- WORK ORDER
Please copy, exactly as they appear below, the lines from the one containing "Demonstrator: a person" through the one containing "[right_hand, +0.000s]".

- AVAILABLE DATA
++++++
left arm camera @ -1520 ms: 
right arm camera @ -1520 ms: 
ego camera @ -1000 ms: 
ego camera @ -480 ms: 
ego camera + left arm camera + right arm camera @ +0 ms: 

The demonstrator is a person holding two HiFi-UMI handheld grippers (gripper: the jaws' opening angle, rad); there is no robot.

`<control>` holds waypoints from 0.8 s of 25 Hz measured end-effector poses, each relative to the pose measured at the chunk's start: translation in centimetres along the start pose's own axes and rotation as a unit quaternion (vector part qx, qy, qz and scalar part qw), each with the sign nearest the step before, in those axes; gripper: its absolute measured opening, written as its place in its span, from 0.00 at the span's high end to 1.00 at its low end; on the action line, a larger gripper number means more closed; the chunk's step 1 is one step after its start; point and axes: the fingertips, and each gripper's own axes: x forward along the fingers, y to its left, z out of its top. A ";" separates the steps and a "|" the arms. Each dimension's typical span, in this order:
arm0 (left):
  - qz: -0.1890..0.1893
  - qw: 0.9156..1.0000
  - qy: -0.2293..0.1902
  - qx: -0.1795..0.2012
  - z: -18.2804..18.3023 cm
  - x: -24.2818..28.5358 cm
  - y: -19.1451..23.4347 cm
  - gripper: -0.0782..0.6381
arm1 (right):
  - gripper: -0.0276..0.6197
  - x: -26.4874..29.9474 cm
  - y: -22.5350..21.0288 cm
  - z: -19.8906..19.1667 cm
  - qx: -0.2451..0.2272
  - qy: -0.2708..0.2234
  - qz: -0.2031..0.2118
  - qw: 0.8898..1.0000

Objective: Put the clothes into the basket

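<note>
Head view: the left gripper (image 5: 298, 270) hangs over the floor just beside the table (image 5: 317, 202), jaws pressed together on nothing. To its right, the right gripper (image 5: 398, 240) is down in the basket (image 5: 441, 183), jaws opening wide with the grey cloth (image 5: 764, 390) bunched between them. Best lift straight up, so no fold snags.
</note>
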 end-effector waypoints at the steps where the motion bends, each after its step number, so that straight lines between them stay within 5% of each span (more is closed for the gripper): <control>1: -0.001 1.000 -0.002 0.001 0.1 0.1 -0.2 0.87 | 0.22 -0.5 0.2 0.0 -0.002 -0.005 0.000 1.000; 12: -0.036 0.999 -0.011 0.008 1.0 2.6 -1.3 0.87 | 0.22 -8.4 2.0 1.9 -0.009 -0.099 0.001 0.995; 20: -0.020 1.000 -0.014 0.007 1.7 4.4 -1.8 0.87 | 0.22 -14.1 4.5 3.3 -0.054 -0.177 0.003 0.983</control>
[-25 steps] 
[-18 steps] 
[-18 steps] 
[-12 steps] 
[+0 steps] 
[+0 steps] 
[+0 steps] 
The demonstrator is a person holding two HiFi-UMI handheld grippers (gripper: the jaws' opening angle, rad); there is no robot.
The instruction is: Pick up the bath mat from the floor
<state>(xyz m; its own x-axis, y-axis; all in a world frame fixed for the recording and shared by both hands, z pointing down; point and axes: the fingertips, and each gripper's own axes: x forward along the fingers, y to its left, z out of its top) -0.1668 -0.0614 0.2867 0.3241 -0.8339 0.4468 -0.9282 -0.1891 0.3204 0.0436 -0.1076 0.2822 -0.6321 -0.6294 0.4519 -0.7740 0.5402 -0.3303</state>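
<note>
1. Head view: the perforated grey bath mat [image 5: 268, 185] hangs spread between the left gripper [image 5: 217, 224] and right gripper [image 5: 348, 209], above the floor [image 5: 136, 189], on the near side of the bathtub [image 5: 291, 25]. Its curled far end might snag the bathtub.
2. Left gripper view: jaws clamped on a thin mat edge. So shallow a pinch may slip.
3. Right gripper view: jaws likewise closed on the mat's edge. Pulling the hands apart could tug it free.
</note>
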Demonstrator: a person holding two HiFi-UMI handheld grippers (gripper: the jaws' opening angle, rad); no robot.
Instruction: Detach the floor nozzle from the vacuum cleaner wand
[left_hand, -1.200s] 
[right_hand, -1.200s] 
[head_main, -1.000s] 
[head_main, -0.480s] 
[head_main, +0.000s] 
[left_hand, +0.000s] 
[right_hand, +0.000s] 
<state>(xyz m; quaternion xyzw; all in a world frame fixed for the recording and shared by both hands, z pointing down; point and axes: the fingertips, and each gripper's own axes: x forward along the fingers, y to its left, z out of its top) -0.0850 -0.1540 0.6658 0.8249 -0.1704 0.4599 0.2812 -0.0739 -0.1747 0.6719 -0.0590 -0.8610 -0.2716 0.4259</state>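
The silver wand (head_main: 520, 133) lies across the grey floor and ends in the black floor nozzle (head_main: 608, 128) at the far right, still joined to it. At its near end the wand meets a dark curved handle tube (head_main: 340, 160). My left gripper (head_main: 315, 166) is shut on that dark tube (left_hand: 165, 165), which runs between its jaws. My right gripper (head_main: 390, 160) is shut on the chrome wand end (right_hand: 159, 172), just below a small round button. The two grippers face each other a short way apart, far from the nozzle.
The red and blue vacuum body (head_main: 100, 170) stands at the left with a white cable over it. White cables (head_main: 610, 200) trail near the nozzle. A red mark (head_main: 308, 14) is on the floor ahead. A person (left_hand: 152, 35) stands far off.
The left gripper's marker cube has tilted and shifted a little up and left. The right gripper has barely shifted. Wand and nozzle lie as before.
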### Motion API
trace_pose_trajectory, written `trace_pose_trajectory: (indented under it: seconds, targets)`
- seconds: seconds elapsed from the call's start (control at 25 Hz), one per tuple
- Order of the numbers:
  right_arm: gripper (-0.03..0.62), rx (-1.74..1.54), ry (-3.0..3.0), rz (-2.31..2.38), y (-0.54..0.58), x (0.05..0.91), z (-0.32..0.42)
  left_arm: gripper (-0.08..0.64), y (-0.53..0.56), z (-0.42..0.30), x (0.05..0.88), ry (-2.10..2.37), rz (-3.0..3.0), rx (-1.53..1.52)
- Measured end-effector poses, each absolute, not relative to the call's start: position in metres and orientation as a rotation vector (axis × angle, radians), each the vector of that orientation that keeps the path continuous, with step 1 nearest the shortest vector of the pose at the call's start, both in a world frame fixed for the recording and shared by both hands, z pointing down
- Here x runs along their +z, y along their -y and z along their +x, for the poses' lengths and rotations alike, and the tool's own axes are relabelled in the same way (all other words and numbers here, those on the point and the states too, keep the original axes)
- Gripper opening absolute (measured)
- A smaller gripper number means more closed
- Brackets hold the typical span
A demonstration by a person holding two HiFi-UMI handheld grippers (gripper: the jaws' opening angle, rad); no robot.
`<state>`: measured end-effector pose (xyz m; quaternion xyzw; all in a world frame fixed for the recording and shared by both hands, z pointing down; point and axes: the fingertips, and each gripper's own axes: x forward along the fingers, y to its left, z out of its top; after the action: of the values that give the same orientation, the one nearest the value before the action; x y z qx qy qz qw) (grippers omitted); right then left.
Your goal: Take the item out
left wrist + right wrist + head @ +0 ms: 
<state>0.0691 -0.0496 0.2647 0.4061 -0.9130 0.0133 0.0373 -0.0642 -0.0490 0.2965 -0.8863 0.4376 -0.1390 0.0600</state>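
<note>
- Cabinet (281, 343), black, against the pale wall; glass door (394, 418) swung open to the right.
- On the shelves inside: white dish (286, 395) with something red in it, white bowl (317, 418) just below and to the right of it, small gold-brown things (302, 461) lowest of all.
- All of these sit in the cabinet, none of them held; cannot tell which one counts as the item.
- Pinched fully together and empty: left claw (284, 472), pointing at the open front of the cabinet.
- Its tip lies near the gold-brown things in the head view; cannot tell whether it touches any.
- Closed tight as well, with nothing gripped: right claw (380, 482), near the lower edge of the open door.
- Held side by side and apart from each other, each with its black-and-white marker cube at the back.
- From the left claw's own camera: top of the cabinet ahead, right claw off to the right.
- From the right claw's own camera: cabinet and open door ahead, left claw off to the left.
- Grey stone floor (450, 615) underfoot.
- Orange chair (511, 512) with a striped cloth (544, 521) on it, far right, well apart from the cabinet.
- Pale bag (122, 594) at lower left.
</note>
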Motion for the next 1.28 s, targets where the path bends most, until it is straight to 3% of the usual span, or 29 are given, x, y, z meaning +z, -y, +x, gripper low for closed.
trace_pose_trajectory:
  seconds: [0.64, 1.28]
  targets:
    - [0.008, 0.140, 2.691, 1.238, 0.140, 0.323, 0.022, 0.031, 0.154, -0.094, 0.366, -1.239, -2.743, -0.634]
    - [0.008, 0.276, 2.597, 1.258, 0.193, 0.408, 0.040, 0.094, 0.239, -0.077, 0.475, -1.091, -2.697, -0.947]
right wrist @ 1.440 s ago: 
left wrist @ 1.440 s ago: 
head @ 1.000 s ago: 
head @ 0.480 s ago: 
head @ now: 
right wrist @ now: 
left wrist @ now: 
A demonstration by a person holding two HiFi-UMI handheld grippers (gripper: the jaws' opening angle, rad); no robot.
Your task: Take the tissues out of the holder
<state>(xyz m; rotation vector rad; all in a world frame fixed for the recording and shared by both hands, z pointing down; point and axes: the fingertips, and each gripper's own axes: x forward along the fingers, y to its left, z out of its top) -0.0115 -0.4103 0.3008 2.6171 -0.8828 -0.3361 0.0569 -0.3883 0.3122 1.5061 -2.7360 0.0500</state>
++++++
- RESULT OF THIS TASK
Demonstrator: a person holding two HiFi-UMI handheld grippers (gripper: the jaws' opening angle, rad); no robot.
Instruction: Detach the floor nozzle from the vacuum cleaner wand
[left_hand, -1.200s] 
[right_hand, -1.200s] 
[head_main, -1.000s] 
[head_main, -0.480s] 
[head_main, +0.000s] 
[left_hand, +0.000s] 
[right_hand, +0.000s] 

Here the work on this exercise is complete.